Exercise 1: Experimenting with priors and predictives

In our simple binomial model, we compared the parameter priors and posteriors to the corresponding predictives which tell us what data we should expect given our prior and posterior beliefs. For convenience, we’ve reproduced that model here.

Exercise 1.1

Notice that we used a uniform distribution over the interval [0, 1] as our prior, reflecting our assumption that a probability must lie between 0 and 1 but otherwise remaining agnostic to which values are most likely to be the case. While this is convenient, we may want to represent other assumptions.

The Beta distribution, expressed in WebPPL as Beta({a:..., b:...})’ is a more general way of expressing beliefs over the interval [0,1]. The beta distribution is what’s called the conjugate prior probability distribution for the binomial distribution due to its relationship between the prior and the posterior, and it also has a really neat interpretation that we will explore in this problem.

You may want to visualize the beta distribution a few times with different parameters to get a sense of its shape.

  1. Beta(1, 1)
  2. Beta(3, 3)
  3. Beta(50, 50)
  4. Beta(1, 10)
  5. Beta(10, 1)
  6. Beta(.2, .2)
viz(repeat(10000, function() { sample(Beta({a:1, b: 1})) }));

Here, we have the binomial distribution example from the chapter.

// observed data
var k = 1; // number of successes
var n = 20;  // number of attempts
var priorDist = Uniform({a: 0, b: 1});

var model = function() {
   var p = sample(priorDist);

   // Observed k number of successes, assuming a binomial
   observe(Binomial({p : p, n: n}), k);

   // sample from binomial with updated p
   var posteriorPredictive = binomial(p, n);

   // sample fresh p (for visualization)
   var prior_p = sample(priorDist);
   // sample from binomial with fresh p (for visualization)
   var priorPredictive = binomial(prior_p, n);

   return {
       prior: prior_p, priorPredictive : priorPredictive,
       posterior : p, posteriorPredictive : posteriorPredictive
   };
}

var opts = {method: "MCMC", samples: 2500, lag: 50};
var posterior = Infer(opts, model);

viz.marginals(posterior);

Using the code above, answer the following questions.

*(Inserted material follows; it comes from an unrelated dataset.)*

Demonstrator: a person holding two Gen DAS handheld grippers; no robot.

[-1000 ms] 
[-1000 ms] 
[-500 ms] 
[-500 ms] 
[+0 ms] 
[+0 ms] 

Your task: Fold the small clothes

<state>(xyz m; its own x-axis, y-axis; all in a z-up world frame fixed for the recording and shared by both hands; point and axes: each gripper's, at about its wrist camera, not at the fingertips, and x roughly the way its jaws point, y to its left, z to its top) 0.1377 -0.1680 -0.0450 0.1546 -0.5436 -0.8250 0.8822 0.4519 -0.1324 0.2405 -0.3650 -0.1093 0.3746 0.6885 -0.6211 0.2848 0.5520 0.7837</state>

  1. Run the code as is. How does the posterior compare to beta(2, 20)?
  2. Set the prior to beta(1, 1). What do you notice about the posterior distribution?
  3. Set n = 10 and the prior to beta(1, 11). What do you notice about the posterior distribution?
  4. Set k = 5, n = 15, and the prior to beta(1, 1). Compare the posterior to beta(6, 11).
  5. Set k = 4, n = 10, and the prior to beta(1, 1). What values of a and b would of beta(a, b) would the posterior look like?
  6. Set k = 10 and n = 20. What values of a and b would a prior of beta(a, b) make the posterior look like beta(12, 10)?
  7. Based on these observations (and any others you may have tried), what is the relationship between the beta distribution and the binomial distribution?

Exercise 1.2

Predictive distributions are not restricted to exactly the same experiment as the observed data, and can be used in the context of any experiment where the inferred model parameters make predictions. In the current simple binomial setting, for example, predictive distributions could be found by an experiment that is different because it has n' != n observations. Change the model to implement an example of this.

// observed data
var k = 1; // number of successes
var n = 20;  // number of attempts
var priorDist = Uniform({a: 0, b: 1});

var model = function() {
    var p = sample(priorDist);
    
    // Observed k number of successes, assuming a binomial
    observe(Binomial({p : p, n: n}), k);
    
    // sample from binomial with updated p
    var posteriorPredictive = binomial(p, n);
    
    // sample fresh p (for visualization)
    var prior_p = sample(priorDist);
    // sample from binomial with fresh p (for visualization)
    var priorPredictive = binomial(prior_p, n);
    
    return {
        prior: prior_p, priorPredictive : priorPredictive,
        posterior : p, posteriorPredictive : posteriorPredictive
    };
}

var opts = {method: "MCMC", samples: 2500, lag: 50};
var posterior = Infer(opts, model);

viz.marginals(posterior);

Exercise 2: Parameter fitting vs. parameter integration

One of the strongest motivations for using Bayesian techniques for model-data evaluation is in how “nuisance” parameters are treated. “Nuisance” parameters are parameters of no theoretical interest; their only purpose is to fill in a necessary slot in the model. Classically, the most prominant technique (from the frequentist tradition) for dealing with these parameters is to fit them to the data, i.e., to set their value equal to whatever value maximizes the model-data fit (or, equivalently, minimizes some cost function).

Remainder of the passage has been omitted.